Seventeen years after the landmark Boot Shop decision (Plenary Assembly, October 6, 2006, n°05-13.255), the Commercial Chamber of the French Supreme Court (Cour de Cassation) appears determined to restore the full effectiveness of the principle of privity of contract.
In a noteworthy decision dated July 3, 2024 (n°21-14.947), the Commercial Chamber, relying on former Articles 1134 and 1165 of the French Civil Code, introduced a limitation to the principle according to which “a third party to a contract may rely, on the basis of tort liability, on a contractual breach where said breach has caused them damage.”

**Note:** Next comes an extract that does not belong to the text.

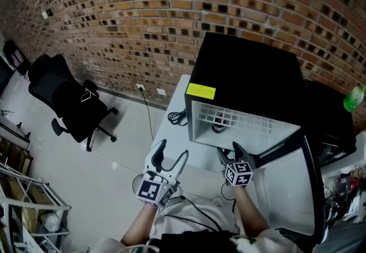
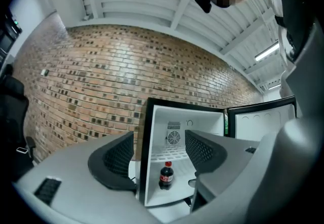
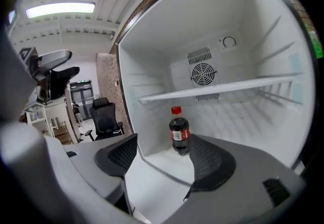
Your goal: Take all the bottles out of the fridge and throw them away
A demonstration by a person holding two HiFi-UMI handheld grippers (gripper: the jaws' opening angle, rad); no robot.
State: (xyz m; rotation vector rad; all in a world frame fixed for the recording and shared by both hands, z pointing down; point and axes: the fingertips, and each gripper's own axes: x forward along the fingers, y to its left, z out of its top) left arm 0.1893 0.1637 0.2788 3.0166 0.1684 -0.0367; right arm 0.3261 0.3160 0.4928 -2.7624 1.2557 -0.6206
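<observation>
**Item:** small dark plastic cola bottle (image 3: 178,132) with a red cap and red label.

**Location:** the bottle is stood upright on the white floor of the compact black fridge (image 1: 251,75), beneath the white wire shelf (image 3: 217,89) and left of centre. The fridge door is swung wide to the right. No other bottle is seen inside.

**Right gripper** (image 3: 164,160): the jaws are spread, with nothing between the pads. It is held at the fridge mouth and angled slightly down.

**Left gripper** (image 2: 159,154): the jaws are likewise parted and empty. It is held further back and to the left, outside the cabinet.

**Key relation:** the bottle lies ahead of the right gripper's fingers and is not yet reached. It is offset toward the right-hand finger, so its base is partly masked by that pad. Its long axis is vertical, across the level line of the jaws. The right gripper is judged the nearer and better placed. A short advance with a small shift to the right would be needed to bring the body between the pads.

**Also noted:** a green bottle-shaped object (image 1: 354,97) at far right, outside the fridge. It is possibly a bottle, but too small to be confirmed.
</observation>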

The Court now considers that, “so as not to defeat the legitimate expectations of the debtor,” the injured third party must be placed on an equal footing with the contracting party who suffers damage: both may now have contractual limitation-of-liability clauses invoked against them, whether or not they are parties to the contract.
This position is consistent with the provisions of the Civil Code governing contractual liability, which covers “only such damages as were foreseen or could reasonably have been foreseen at the time the contract was concluded, except where the non-performance results from gross negligence or wilful misconduct” (former Article 1150, now Article 1231-3 of the Civil Code - a principle that has been maintained through successive reforms, albeit applied sparingly by the courts).
One question remains: although the general principle was reaffirmed by the Plenary Assembly in 2020, will the other chambers of the Cour de Cassation adopt the nuance recently introduced by the Commercial Chamber?